On Tue, Feb 18, 2014 at 02:17:29PM -0500, Gabriel L. Somlo wrote:
Sending a patch against QEMU would have definitely been my first choice, by a wide margin :) But after studying the hw/i386/smbios.c source file in QEMU for a while, I walked away with the impression that all it really tries to do is edit a few of the Type 0 and Type 1 fields, and that the hand-over logic between QEMU and SeaBIOS is not ready for prime time yet.
The current mechanism for passing smbios from QEMU to SeaBIOS is horrible.
So I sent the patch to SeaBIOS, where it seems to do what I want it to :)

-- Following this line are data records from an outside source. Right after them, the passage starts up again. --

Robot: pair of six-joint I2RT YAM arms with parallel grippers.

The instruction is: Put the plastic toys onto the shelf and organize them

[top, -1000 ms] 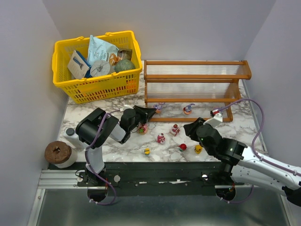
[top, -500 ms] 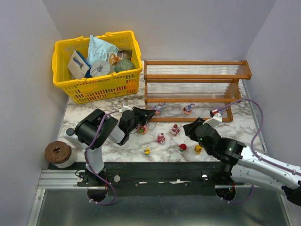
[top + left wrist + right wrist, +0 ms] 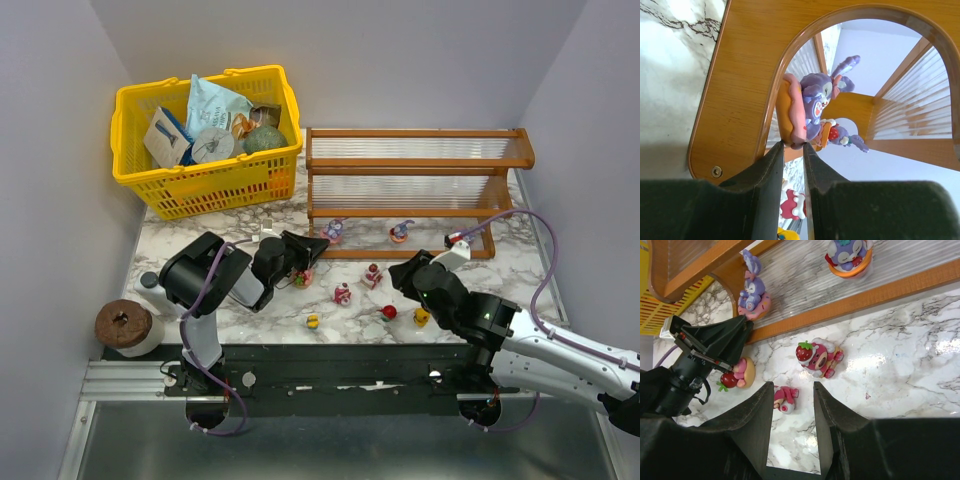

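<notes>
The shelf (image 3: 415,162) stands at the back right. My left gripper (image 3: 322,243) is at its lower tier's left end, fingertips closed on the pink base of a purple rabbit toy (image 3: 812,107), which also shows in the top view (image 3: 333,230) and the right wrist view (image 3: 754,297). A second purple toy (image 3: 401,232) stands on that tier, and a red toy (image 3: 455,240) is at its right end. My right gripper (image 3: 402,273) is open and empty, low over the table. A pink toy (image 3: 786,393) lies ahead of its jaws, beside a strawberry bear toy (image 3: 817,357).
More toys lie on the marble table (image 3: 260,310): a pink one with a cherry (image 3: 302,277), a red one (image 3: 389,312) and two yellow ones (image 3: 422,317) (image 3: 313,321). A yellow basket (image 3: 205,185) of packets is back left. A tape roll (image 3: 125,325) and a jar (image 3: 150,285) are at the left edge.
My left gripper has drawn back slightly toward the near left, and the purple toy has shifted with it. The right arm has barely moved.
</notes>
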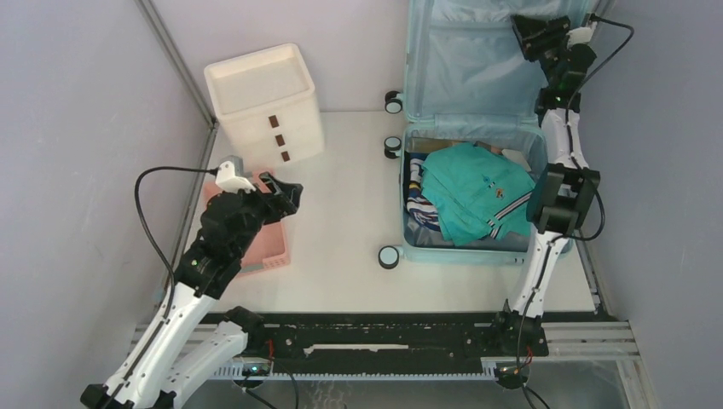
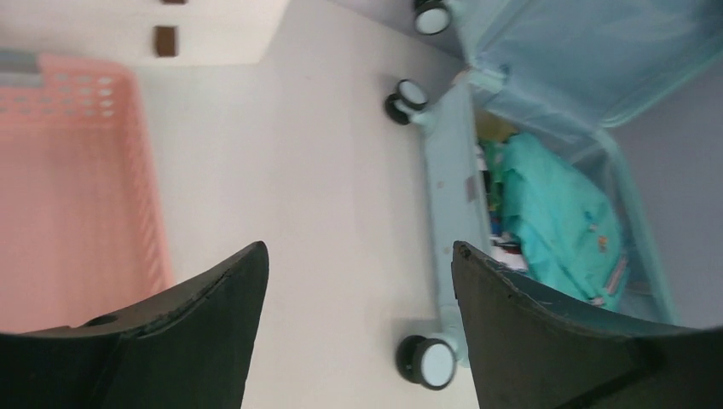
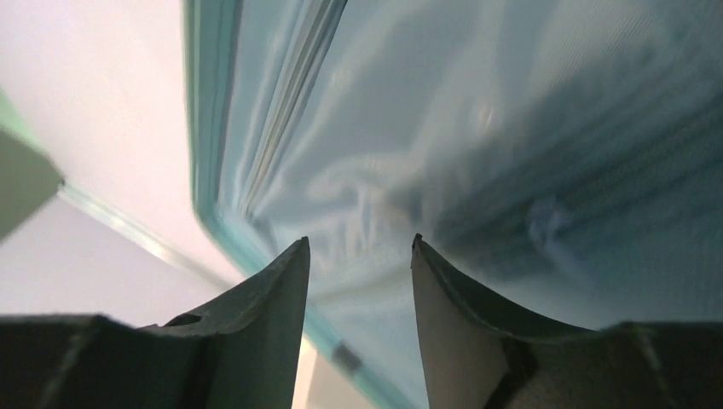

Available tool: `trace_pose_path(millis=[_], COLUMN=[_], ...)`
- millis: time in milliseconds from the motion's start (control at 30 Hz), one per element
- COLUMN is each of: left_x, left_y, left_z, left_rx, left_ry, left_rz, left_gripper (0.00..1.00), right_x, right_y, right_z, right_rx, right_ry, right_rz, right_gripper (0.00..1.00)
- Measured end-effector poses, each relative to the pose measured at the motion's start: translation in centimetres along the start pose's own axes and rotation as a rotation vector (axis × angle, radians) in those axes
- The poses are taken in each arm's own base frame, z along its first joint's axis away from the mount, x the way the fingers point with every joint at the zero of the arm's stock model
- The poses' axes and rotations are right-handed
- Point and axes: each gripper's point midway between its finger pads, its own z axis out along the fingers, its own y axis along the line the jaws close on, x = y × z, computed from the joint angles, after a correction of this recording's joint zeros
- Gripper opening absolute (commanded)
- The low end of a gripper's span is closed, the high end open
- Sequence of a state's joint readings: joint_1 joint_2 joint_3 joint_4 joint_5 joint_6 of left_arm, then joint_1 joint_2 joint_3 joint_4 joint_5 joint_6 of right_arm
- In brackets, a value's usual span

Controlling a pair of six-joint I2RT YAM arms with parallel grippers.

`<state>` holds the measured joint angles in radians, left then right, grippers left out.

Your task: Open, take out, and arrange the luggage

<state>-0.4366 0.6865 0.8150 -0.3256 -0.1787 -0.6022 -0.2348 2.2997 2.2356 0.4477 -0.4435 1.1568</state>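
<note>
The pale blue luggage (image 1: 424,94) lies open at the right of the table, its lid raised against the back wall with the light blue lining facing me. A folded teal shirt (image 1: 473,192) lies on top of other clothes in its lower half; it also shows in the left wrist view (image 2: 558,217). My right gripper (image 1: 527,32) is up at the lid's top right, open, with the lining (image 3: 511,128) close before its fingers and nothing between them. My left gripper (image 1: 286,189) is open and empty above the pink basket's near edge, left of the luggage (image 2: 452,196).
A pink plastic basket (image 1: 266,247) sits under the left arm and shows in the left wrist view (image 2: 77,196). A white three-drawer box (image 1: 264,102) stands at the back left. Suitcase wheels (image 1: 389,256) stick out on the luggage's left side. Bare table (image 1: 349,196) lies between basket and luggage.
</note>
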Motion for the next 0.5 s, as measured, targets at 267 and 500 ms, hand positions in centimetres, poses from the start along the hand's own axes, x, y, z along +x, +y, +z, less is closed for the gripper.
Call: trace_pose_path(millis=[267, 500], left_x=[4.5, 9.0], left_y=[6.7, 13.0], left_z=[0.5, 3.4], left_rx=[-0.28, -0.519], left_ry=[0.114, 0.293], left_rz=[0.065, 0.103], left_gripper=[1.0, 1.0], right_x=[4.6, 9.3], right_y=[5.7, 13.4], right_z=[-11.0, -22.4], right_rx=[-0.175, -0.28], right_ry=[0.324, 0.592], right_rz=[-0.141, -0.573], right_gripper=[0.66, 0.86])
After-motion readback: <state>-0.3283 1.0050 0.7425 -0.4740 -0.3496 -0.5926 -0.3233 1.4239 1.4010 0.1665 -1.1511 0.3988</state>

I could try to hack at the QEMU smbios source file to try to find where the problem lies (at least why handover to SeaBIOS doesn't work as expected), but I'm not sure providing command line flags for inputting each record type individually is a scalable way to move forward.
In my opinion, generating the entire smbios table in QEMU and using the "romfile_loader" mechanism (see seabios src/fw/romfile_loader.c) would be the preferred solution. I understand that this is more than you signed up for.
Perhaps if there were a DMI/SMBIOS compiler (the reverse action of "dmidecode --from-dump", something that would take a text "source" table and generate a .bin from it), we could focus on getting the "-smbios file=<foo>" bit working correctly, and we could provide instructions in the docs on how users can build their own smbios tables.
But I couldn't find anything out there that would "compile" a smbios table from some type of human-readable (ascii) form...
Any thoughts ?
Thanks, --Gabriel
PS. I tried the patched SeaBIOS (with v2.3 type17 and added type2) on XP, Windows7, and Linux, and all of them seemed happy and none of them seemed to mind... Just sayin' ;)
Thanks for running tests. One thing that has bitten us in the past is OSes re-running license checks and/or popping up "new hardware" notifications on bios table changes.